Proses pemanggangannya pun menjadi tontonan menarik. Menggunakan tungku kayu bakar dengan suhu yang terjaga, pizza seperti Margherita, Pepperoni, hingga Meat Lover keluar dengan pinggiran yang crispy dan aroma smoky yang khas, sebuah karakter yang mustahil didapat dari oven listrik.
Tak hanya pizza, menu Main Course mereka menunjukkan ambisi kuliner yang serius. Ada Wagyu Mushroom Sauce bagi pemburu protein premium, hingga Salmon de Blanc dan Ayam Taliwang Sambal Matah yang mencoba mengawinkan selera global dengan lidah lokal.
Kurasi Rasa: Dari Espresso hingga Wedhang
Urusan kerongkongan, Papi Cafe menyediakan spektrum yang luas. Bagi pencinta kafein, kategori Espresso Based dan Manual Brew (seperti V60 dan Kopi Rempah) siap menemani sore.
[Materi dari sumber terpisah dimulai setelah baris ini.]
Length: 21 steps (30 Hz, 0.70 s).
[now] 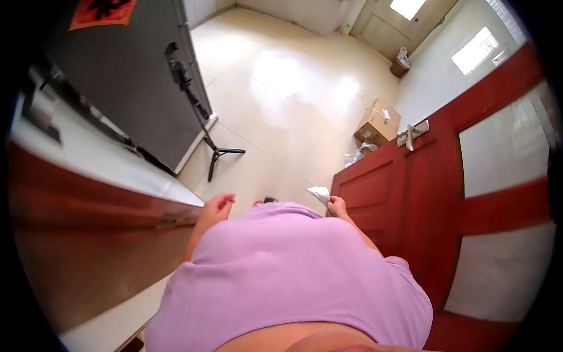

Namun, yang mencuri perhatian adalah barisan Mocktails mereka.
Sebut saja Triple Kill atau Sunset Vibe yang dirancang untuk mendinginkan suhu pesisir yang terik. Sementara bagi mereka yang merindukan kehangatan tradisional, tersedia pilihan Wedhang seperti Wedhang Uwuh dan Jahe Susu, sebuah pilihan berani di tengah modernitas kafe rooftop.
Menatap Cagar Alam dan Dua Pantai
Keunggulan absolut dari Papi Cafe adalah posisinya. Pengunjung disuguhi pemandangan spektakuler 360 derajat:
● Sisi Barat & Timur: Panorama garis Pantai Pangandaran yang legendaris.
● Sisi Selatan: Hamparan hijau Cagar Alam, ikon konservasi kebanggaan warga lokal.
Raden Angga menambahkan, Papi Cafe sengaja didesain untuk merangkul semua kalangan, tidak hanya terbatas pada tamu hotel.
“Papi Cafe terbuka untuk umum, baik tamu lokal maupun wisatawan yang menginap. Kami sediakan area indoor dan outdoor yang nyaman bagi siapa saja yang ingin menikmati atmosfer hangat Pangandaran,” terangnya.
Informasi Kunjungan:
● Lokasi: Rooftop Grand Palma Pangandaran by Horison Syariah.
● Jam Operasional: 11.00 WIB-23.00 WIB.
● Hiburan: Live Music setiap Malam Sabtu dan Malam Minggu.
Di Papi Cafe, makan bukan sekadar urusan mengenyangkan perut. Ini adalah soal merayakan Pangandaran dari sudut pandang yang berbeda dari tempat. Di mana, langit dan laut terasa begitu dekat.